The estimated T10 values of 51 (22 benign and 29 malignant) enhancing breast lesions without phantom correction were 1469 ± 310 ms in the left breast and 1832 ± 527 ms in the right breast which was found to be statistically significant at a P = 0.004. However, while the estimated T10 values of tumor with phantom correction were 1590 ± 476 ms in the left breast and 1737 ± 611 ms in the right breast which was found to be statistically insignificant, i.e., P = 0.34. The difference between T10 value of the right and left breast was statistically insignificant after correction [a detailed distribution of T10 values in breast coil is given in Supplementary Table 1]. The tumor T10 difference between the left and right breasts was 19.8%, which was reduced to 8.4% after correction. The average size of the malignant lesions was 3.37 cm (range: 0.8–8.4 cm) and of benign lesions was 2.41 cm (range: 0.7–11.7 cm). The results for the mean of corrected and non-corrected Ktrans for benign and malignant lesions are summarized in Table 2. The mean of non-corrected Ktrans value for malignant lesions was 0.81 ± 0.83 min−1 and corrected Ktrans value was 0.92 ± 0.75 min−1 (P = 0.01). The mean of non-corrected Ktrans value for benign lesions was 0.30 ± 0.24 min−1 and for corrected Ktrans value was 0.27 ± 0.18 min−1 [P = 0.008, Figure 3].
The mean Ktrans of total lesions (benign + malignant) before correction was 0.60 min−1 and after correction was 0.64 min−1. Before correction 4 patients were false positive and 4 patients were false-negative with a 0.38 min−1 cut-off value for Ktrans and after correction, it was 3 false positive and 2 false negative with 0.50 min−1 cutoff.
Corrected and non-corrected ROC curve analysis revealed a mean Ktrans value of 0.64 min−1 and 0.60 min−1, respectively. The sensitivity, specificity, positive predictive value (PPV), negative predictive value (NPV) and overall accuracy for non-corrected data were 86.2%, 81.8%, 86.2%, 81.8%, and 84.3%, respectively, and for corrected data, the values were 93.1%, 86.3%, 90%, 90.4%, and 90.2%, respectively. The AUC for non-corrected data was 0.82 (95% confidence interval [CI] 0.69–0.91) and for corrected data were 0.95 (95% CI 0.86–0.99) [Figure 4]. The AUC was improved from 0.82 to 0.95 and also NPV was improved from 81.8%–90.4%.
DISCUSSION AND CONCLUSION
Reliable estimation of T10 of tissue under investigation is a prerequisite for accurate measurement of PK parameters.

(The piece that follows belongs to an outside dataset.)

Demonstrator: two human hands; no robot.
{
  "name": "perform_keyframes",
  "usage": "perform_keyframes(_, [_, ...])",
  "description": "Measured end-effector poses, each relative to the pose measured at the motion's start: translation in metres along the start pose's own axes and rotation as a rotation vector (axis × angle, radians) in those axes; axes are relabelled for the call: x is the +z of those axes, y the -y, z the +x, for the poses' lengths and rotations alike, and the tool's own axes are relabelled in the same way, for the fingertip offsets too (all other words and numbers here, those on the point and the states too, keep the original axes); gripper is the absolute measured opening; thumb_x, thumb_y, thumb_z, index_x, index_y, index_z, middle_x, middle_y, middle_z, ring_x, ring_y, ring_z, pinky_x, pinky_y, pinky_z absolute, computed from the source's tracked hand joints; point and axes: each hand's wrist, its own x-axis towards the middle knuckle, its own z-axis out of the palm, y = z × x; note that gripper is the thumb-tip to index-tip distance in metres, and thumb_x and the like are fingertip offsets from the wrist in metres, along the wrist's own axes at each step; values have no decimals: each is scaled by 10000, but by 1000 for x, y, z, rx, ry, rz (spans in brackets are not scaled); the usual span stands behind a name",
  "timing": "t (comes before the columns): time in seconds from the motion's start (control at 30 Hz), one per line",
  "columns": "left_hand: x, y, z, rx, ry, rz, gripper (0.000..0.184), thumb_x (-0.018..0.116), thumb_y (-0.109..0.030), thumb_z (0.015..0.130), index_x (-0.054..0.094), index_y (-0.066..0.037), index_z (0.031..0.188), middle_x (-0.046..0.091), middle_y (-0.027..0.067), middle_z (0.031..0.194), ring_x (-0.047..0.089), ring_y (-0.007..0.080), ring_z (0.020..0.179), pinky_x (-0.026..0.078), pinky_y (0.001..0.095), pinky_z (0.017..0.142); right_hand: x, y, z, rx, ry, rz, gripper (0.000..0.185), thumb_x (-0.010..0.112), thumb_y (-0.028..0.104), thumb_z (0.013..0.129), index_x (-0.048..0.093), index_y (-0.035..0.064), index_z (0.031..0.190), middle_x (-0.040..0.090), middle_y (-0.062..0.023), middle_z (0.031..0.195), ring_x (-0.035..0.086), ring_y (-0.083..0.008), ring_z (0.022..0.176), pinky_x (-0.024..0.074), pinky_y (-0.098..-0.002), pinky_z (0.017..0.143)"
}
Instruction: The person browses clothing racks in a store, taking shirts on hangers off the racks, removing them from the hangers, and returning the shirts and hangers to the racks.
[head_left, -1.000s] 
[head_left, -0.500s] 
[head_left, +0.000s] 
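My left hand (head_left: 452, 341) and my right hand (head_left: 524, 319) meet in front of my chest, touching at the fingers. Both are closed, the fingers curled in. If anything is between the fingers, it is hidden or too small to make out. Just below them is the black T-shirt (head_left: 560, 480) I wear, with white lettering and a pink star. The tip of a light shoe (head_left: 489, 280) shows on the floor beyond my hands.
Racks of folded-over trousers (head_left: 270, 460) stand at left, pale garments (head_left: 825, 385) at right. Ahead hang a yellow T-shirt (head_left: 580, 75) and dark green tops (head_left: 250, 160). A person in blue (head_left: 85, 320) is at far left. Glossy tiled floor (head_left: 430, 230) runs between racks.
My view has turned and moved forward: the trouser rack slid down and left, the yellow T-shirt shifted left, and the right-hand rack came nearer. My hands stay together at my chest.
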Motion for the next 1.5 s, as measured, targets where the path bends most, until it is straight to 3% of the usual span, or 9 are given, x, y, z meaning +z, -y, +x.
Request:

This assumes importance because of increasing application of PK parameters to assess the neoangiogenesis property of cancer, in particular breast cancer diagnosis, to use it as a response evaluation tool in future and to assess the efficacy of newer coming drugs.[13,14,16–18]
In this study, we tried to improve the accuracy of PK parameters by directly normalizing T10 at each spatial location of breast coil cuffs by applying correction factor derived from the phantom study. Our approach was different from other workers who had worked on homogenizing the B10 distribution[16–19] that ultimately helped to achieve more accurate T10 value.
This technique was using multiple correction factors at different spatial locations for each breast coil cuff to correct the native T1 value in the corresponding spatial location of the breast lesion compared to the study of Jena et al. which was using a single correction factor for both coil cuffs that were not spatially synchronized with the breast lesion thus making our method technically different than single tube phantom technique.[20–21] The current method of multiple tubes had the advantage of having correction factors at multiple spatial locations in the cuff space that can be applied directly to the nearby or overlapping tumor which makes the technique more robust.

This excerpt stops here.